Simulation Framework

To investigate these effects, we simulate two groups of time-to-failure data randomly drawn from the exact same underlying distribution. Since the groups are identical, any observed difference is purely due to stochastic noise.

Weibull Distribution

We assume that the time-to-failure follows a Weibull distribution. The probability density function (PDF) with scale parameter $\alpha$ and the shape parameter $\beta$ is defined as:

\[f(t; \alpha, \beta)=\frac{\beta e^{-\left(\frac{t}{\alpha }\right)^{\beta }} \left(\frac{t}{\alpha }\right)^{\beta -1}}{\alpha }. \notag\]

The complimentary cummulative distribution function (CCDF), or survival function, is

\[\text{CCDF}(t) = e^{-\left(\frac{t}{\alpha}\right)^\beta}. \notag\]

Figure 1 illustrates $1000$ samples drawn from a Weibull distribution with $\alpha=1$ and $\beta = 1.5$.

Figure 1. Distribution of 1000 random samples from a Weibull distribution (α=1, β=1.5). Left: Histogram of time-to-failure data. Right: Weibull probability plot. The horizontal axis represents log(t), while the vertical axis represents log(-log(CCDF)), labeled as the failure probability (1 - CCDF). The CCDF is calculated via the Kaplan-Meier estimator.
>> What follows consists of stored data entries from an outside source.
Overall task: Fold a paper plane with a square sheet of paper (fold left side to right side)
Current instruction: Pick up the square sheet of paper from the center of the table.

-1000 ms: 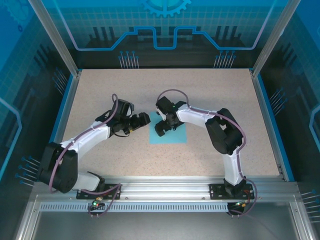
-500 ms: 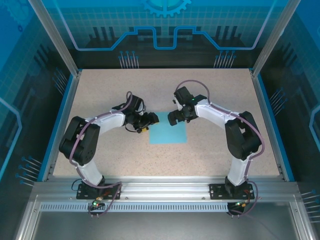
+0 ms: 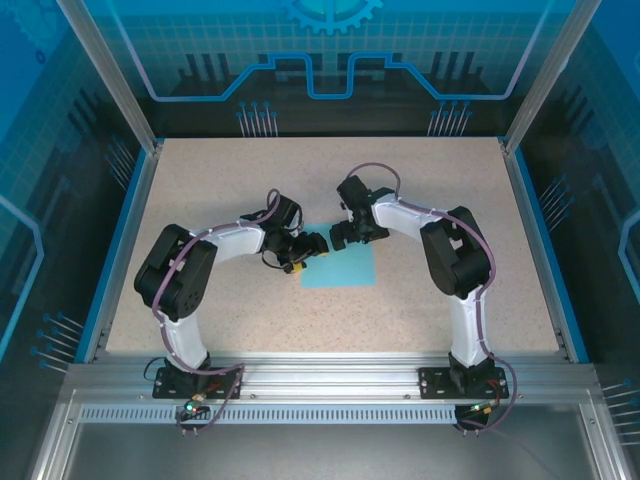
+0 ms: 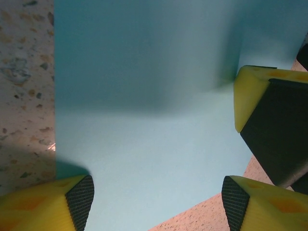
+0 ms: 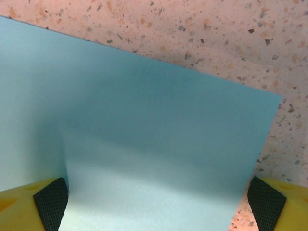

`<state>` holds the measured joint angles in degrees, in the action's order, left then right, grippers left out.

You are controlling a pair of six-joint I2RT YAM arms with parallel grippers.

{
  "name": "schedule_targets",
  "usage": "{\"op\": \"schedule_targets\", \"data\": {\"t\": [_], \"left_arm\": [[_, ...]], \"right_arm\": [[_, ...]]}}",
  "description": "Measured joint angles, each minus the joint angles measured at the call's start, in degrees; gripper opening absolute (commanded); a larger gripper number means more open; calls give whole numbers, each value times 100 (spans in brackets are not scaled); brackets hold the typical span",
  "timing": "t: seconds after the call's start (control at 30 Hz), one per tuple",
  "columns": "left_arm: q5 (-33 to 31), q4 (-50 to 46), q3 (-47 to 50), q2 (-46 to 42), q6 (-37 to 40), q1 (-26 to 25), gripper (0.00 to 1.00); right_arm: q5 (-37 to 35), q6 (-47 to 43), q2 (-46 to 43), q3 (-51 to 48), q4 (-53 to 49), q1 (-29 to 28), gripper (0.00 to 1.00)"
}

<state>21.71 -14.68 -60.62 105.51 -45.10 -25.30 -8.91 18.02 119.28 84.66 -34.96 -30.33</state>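
Two grippers meet over the far edge of the square sheet of paper (image 3: 340, 270), which lies flat near the middle of the speckled tabletop (image 3: 200, 180). The left gripper (image 3: 314, 245), at the sheet's 11 o'clock corner, and the right gripper (image 3: 339, 240), at 12 o'clock, are both spread wide and grasp nothing. Whether they touch the sheet is unclear.

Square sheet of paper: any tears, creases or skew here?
Nothing stands out. The square sheet of paper lies flat and uncreased on the speckled tabletop, edges intact where visible.
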Motion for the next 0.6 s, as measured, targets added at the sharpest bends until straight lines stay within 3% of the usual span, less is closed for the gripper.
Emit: {"op": "schedule_targets", "data": {"t": [0.33,0.6], "left_arm": [[-42,-4,0,20,-9,-2,69],[-98,-4,2,20,-9,-11,64]], "right_arm": [[90,114,-42,-83,87,-4,99],[271,210,-181,-234,94,-184,92]]}}
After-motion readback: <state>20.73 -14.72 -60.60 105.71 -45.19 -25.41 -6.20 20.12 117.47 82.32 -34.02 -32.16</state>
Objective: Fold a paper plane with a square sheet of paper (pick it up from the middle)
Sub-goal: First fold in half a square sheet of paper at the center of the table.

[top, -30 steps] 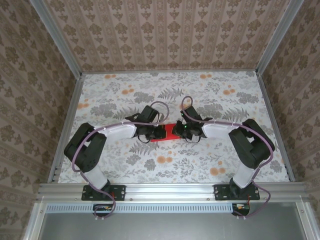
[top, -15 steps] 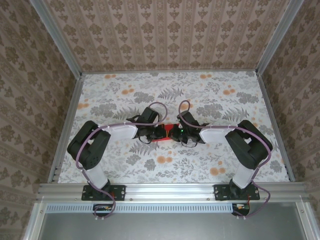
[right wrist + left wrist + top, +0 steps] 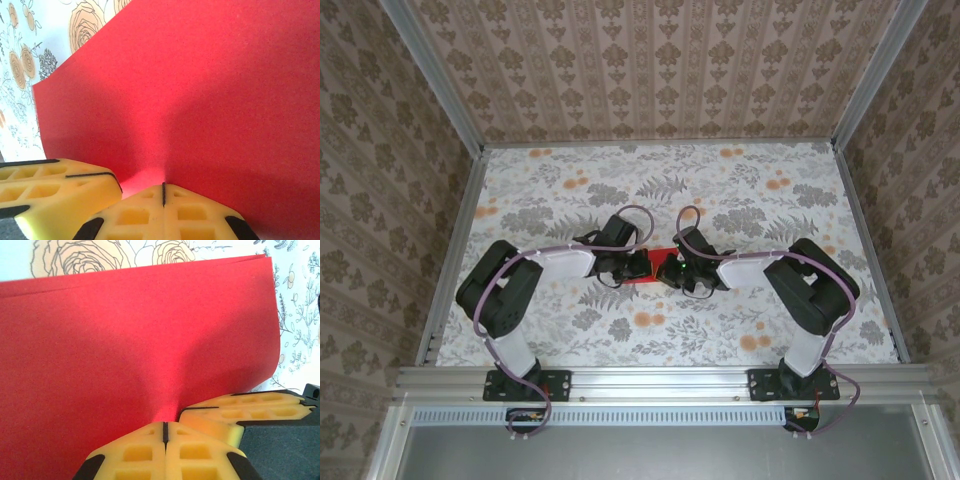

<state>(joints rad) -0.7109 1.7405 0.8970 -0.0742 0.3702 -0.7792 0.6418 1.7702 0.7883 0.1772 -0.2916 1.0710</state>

Comparison of Two Groups: Survival Curves

We generate 1000 pairs of samples (size $n=50$) from the same distribution. Even with identical parameters, sampling variation creates apparent differences in survival curves.

library(tidyverse)
library(survival)
library(ggsurvfit)

set.seed(1234)
ss <- 50 #sample size
nboot <- 1000 #number of bootstraps
beta <- 1.5 # weibull shape
scale <- 1 # weibull scale

data <- 
data.frame(time_to_event = rweibull(n = 2*ss*nboot, shape = beta, scale = scale),
                        status =1) |>
    mutate(bootsample = (row_number() -1 ) %/% (2*ss),
           group = row_number() %% 2)

As whon in Figure 2, some iterations show significant visual divergence. The p-value from the log-rank test is used to determine if these observed differences are statistically significant.

Figure 2. Comparison of simulated survival curves for identical populations. Each panel displays Kaplan-Meier survival curves for two groups (n=50 per group) independently sampled from the same Weibull distribution (α=1, β=1.5). The p-value indicated above each plot is derived from a log-rank test, illustrating how sampling variation can produce apparent differences even when the underlying distributions are identical.

The Effect of Sample Size

We can quantify the apparent difference between groups using the hazard ratio (HR) from a Cox Proportional Hazards model and the p-value of the log-rank test. We simulated various sample sizes ($n=10,50,100,500$) to observe the distribution of hazard ratio and p-values.

library(tidyverse)
library(survival)

# --- Simulation Function ---
run_hr_sim <- function(ss, nboot = 1000, beta = 1.5, scale = 1) {
  # ss: sample size
  # nboot: number of bootstraps
  # beta: shape of Weibull distribution
  # scale: scale of Weibull distrbution
  set.seed(1234)
  
  # Total observations needed
  n_total <- 2 * ss * nboot
  
  # Generate data efficiently
  data_sim <- data.frame(
    t_fail   = rweibull(n_total, shape = shape, scale = scale),
    t_censor = 10^7, # Effectively no censoring
    bootsample = rep(1:nboot, each = 2 * ss),
    group      = rep(c(0, 1), times = ss * nboot)
  ) |>
    mutate(
      time   = pmin(t_fail, t_censor),
      status = as.numeric(t_fail < t_censor) # true event or censored
    )

  # Harzard ratio and log-rank test p-value for each bootstrap sample
  data_sim |>
    group_by(bootsample) |>
    group_modify(~ {
      # Fit models
      fit_cox  <- coxph(Surv(time, status) ~ group, data = .x)
      fit_diff <- survdiff(Surv(time, status) ~ group, data = .x)
      
      # Extract stats
      hr_val <- exp(coef(fit_cox))
      tibble(
        # Standardizing HR to be >= 1 for variation analysis
        hr   = if_else(hr_val > 1, hr_val, 1 / hr_val),
        pval = fit_diff$pvalue,
        ss   = ss
      )
    }) |>
    ungroup()
}

# --- Execution ---
sample_sizes <- c(10, 50, 100, 500)
                  
hr_results <- map_dfr(sample_sizes, run_hr_sim)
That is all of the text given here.